Salman Al-Moasher

Personal information
- Full name: Salman Mohammed Al-Moasher
- Date of birth: 5 October 1988 (age 37)
- Place of birth: Mecca, Saudi Arabia
- Height: 1.73 m (5 ft 8 in)
- Position: Winger

Youth career
- –2005: Heraa
- 2005–2007: Al Hilal

Senior career*
- Years: Team / Apps / (Gls)
- 2007–2011: Al Hilal / 5 / (2)
- 2010: → Al-Qadsiah / 0 / (0)
- 2011–2014: Al-Wehda / 86 / (29)
- 2014–2023: Al-Ahli / 190 / (22)
- 2023–2024: Al-Tai / 18 / (0)
- 2024–2025: Al-Jubail / 29 / (1)
- 2025–2026: Al-Wehda / 22 / (3)

International career^{‡}
- 2012–2018: Saudi Arabia / 24 / (2)

= Salman Al-Moasher =

Saudi Arabian footballer

Salman Al-Moasher (سلمان المؤشر; born 5 October 1988) is a Saudi Arabian footballer who plays a winger. He is a former Saudi Arabia international having represented them from 2012 until 2018.

== Career ==
Salman Al-Moasher started his career at Heraa in his hometown of Mecca. In 2005, he received offers from Al-Ahli, Al-Nassr and Al-Shabab.
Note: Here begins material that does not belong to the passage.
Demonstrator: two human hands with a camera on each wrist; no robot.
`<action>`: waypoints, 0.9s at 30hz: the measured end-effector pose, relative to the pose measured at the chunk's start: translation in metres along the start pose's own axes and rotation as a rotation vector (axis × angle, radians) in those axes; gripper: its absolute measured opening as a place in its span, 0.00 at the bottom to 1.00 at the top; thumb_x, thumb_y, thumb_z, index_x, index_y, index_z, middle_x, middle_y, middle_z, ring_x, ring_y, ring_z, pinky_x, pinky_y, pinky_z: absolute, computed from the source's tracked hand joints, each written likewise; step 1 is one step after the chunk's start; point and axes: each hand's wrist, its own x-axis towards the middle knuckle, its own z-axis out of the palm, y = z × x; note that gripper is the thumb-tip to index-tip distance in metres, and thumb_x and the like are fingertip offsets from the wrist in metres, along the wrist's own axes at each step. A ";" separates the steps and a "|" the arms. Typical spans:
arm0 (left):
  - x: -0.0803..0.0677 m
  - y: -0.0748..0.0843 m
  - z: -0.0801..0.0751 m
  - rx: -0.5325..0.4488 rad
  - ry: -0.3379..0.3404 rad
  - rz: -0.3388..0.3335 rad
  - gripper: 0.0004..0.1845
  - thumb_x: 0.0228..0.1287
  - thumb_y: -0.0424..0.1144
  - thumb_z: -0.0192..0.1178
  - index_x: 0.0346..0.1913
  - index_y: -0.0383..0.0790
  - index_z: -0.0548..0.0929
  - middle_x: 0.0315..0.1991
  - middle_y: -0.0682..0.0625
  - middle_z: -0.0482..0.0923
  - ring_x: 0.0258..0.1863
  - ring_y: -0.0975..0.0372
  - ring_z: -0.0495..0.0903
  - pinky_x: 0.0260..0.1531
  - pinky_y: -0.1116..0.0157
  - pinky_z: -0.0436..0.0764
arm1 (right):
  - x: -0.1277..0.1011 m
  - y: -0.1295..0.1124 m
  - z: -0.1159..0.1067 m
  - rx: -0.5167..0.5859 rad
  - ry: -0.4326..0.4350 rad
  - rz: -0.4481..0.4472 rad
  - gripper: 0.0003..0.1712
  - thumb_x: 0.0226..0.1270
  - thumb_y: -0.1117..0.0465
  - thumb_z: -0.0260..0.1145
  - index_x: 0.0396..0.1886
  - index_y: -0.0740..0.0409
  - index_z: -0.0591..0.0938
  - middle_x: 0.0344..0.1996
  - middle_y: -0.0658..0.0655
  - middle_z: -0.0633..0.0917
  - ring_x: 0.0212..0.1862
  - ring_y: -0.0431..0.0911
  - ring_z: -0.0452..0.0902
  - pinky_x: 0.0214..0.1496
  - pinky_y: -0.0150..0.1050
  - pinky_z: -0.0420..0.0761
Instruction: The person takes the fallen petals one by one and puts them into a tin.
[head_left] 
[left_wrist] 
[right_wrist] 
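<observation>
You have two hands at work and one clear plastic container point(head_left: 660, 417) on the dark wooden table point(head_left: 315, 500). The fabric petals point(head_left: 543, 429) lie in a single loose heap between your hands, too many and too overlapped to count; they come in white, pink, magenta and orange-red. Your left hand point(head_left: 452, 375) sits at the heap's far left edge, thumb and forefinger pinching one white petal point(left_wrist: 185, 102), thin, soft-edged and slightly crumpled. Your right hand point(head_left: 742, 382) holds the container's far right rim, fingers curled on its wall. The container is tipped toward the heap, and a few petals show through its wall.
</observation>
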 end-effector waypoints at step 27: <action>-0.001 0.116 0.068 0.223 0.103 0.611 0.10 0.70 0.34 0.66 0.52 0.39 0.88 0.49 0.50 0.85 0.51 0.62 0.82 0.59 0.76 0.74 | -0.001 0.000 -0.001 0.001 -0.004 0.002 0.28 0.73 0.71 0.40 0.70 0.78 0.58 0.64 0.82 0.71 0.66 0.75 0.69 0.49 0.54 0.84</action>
He also received an offer from Khaled Al-Hubaish, the head of youth development at Al Hilal at the time, to join Al-Hilal's youth team. Al-Moasher eventually agreed to Al-Hilal's offer and officially joined their youth team.

Al-Moasher made his first-team debut for Al-Hilal on 7 January 2008 in the league match against Al-Wehda. He scored the only goal of the game in the 45th minute. On 12 January 2008, Al-Moasher scored his second goal for the club as Al-Hilal defeated Al-Wehda 3–1 at home. Despite scoring twice, Al-Moasher was unable to break into the first team and made just 4 appearances throughout all competitions in the 2007–08 season. On 15 December 2008, Al-Moasher made his final appearance for the club in the 2–0 away win against Al-Raed.

In January 2010, Al-Moasher joined Al-Qadsiah on loan until the end of the season. However, he failed to make a single appearance for the club and returned to Al-Hilal following the conclusion of the season.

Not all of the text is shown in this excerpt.